Well it time for the Super Bowl yet again and if your
wanting to spice up the game with a little betting (legally of course...) or
just want to the inside scoop on how the game might turn out then a little data
mining might just be the ticket.
Anyone that has ever seen the movie Money Ball understands
that in Professional Baseball there is a large potential for statistics to give
insights on how to manage a team. In Money Ball (and this is used by many professional teams) statistics were used
to assist in personal decisions including hiring, firing and what position
players should fill. One of the reasons
that the use of statistics in baseball is so powerful is the fact that the game
of baseball in many ways supports the achievements of the individual in accomplishing
the goal of winning a game. A single player can score a point by hitting a home
run of conversely save his team by catching a deep fly in the air for the out. This allows you to create measures of an
individual player and compare against many establish players.

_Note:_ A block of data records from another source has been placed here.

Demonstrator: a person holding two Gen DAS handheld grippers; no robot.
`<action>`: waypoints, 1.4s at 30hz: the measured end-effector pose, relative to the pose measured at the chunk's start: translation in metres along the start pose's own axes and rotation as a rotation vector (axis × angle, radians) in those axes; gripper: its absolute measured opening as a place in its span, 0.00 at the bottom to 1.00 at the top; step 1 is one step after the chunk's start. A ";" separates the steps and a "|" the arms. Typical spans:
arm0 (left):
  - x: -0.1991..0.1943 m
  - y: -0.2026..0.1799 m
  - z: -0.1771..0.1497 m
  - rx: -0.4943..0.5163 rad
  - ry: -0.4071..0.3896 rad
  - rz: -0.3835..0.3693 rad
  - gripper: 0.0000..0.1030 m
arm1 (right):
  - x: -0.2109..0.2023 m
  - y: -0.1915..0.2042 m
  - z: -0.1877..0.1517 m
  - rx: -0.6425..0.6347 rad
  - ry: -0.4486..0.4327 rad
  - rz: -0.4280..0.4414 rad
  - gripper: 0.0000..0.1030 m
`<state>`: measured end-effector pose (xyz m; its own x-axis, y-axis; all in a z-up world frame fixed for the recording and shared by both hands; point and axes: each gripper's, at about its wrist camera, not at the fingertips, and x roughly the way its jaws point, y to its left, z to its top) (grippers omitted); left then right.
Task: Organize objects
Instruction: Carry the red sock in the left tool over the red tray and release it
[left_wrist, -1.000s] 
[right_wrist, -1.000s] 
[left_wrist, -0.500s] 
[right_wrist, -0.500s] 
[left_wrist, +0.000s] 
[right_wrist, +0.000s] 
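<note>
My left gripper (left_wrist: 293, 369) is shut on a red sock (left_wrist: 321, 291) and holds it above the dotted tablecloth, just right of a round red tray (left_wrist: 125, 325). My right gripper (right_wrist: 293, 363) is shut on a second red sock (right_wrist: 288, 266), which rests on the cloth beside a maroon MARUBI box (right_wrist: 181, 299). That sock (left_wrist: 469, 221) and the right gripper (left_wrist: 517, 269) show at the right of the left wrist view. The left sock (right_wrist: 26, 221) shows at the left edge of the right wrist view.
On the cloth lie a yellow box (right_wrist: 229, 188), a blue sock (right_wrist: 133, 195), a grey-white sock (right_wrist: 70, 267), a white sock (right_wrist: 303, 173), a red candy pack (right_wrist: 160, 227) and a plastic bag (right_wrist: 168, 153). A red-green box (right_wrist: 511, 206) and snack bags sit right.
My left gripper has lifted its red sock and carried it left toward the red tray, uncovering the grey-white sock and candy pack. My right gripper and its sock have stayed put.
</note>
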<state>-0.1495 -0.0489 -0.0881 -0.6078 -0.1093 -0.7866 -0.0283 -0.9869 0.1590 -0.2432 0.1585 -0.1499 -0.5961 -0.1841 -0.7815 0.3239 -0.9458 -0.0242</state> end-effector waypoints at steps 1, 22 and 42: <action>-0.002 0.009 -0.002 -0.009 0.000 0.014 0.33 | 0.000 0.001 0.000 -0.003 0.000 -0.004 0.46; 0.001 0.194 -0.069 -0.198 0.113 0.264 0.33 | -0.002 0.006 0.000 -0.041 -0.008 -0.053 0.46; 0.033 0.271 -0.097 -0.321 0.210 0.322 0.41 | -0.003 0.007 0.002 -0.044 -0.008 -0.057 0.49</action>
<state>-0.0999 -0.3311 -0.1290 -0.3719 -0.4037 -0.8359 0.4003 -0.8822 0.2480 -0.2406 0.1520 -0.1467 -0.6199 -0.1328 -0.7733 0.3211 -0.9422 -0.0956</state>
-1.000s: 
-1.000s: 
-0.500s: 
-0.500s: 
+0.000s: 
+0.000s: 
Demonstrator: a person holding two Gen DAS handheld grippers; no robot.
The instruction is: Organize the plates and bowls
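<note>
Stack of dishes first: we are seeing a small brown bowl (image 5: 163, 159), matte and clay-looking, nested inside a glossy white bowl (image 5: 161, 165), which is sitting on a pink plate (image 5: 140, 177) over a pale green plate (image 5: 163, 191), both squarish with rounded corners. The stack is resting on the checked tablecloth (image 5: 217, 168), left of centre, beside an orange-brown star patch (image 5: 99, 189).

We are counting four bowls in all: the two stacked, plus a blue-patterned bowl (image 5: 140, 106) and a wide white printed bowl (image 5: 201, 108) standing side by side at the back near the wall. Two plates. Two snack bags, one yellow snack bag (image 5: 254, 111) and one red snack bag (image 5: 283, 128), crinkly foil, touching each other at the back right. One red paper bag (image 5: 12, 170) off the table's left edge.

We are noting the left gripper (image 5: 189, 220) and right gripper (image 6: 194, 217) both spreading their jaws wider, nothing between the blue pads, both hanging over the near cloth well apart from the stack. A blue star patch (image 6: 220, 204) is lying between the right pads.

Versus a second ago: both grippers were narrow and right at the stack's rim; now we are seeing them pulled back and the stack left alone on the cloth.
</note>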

If you were to Google search the use of Money Ball in
professional football you find two distinctly different results. The first is websites
that claim they can make you rich by selling you information that they compiled
on teams and players. None of these websites actually allow you to see an
example of the information that the website provides, but one might conclude
that any person running these websites who has achieved defined formulas that
produce reliable results wouldn't be selling them online and would instead sell
them to professional teams.
The other result you would find in your Google search are
articles and forums that discuss the challenge of using Money Ball type statistics
in football. One of the hardest problems is that unlike baseball, the probability
of a successful football play depends not on just a single player but a group
of players. And determining who is the most responsible for a plays success or failure
is not always clear.
In this blog post I want to try and look at one statistic
that can give some insight on player performance as it relates to the probability
of winning a game; in this case the game is the Super Bowl. The quarterback is
one of the most important offensive players on a football team. He has many responsibilities
but one of the biggest is the responsibility of reading how a play is
progressing and then throwing the ball to one of his team mates. When the ball
is caught by the opposing team, an interception, this can potentially have a devastating
impact on the outcome of a game. Because interceptions can be game changers, I want to look at each teams history of offensive interceptions, meaning there quarterback threw the ball and the offsoing teams defense intercepted it.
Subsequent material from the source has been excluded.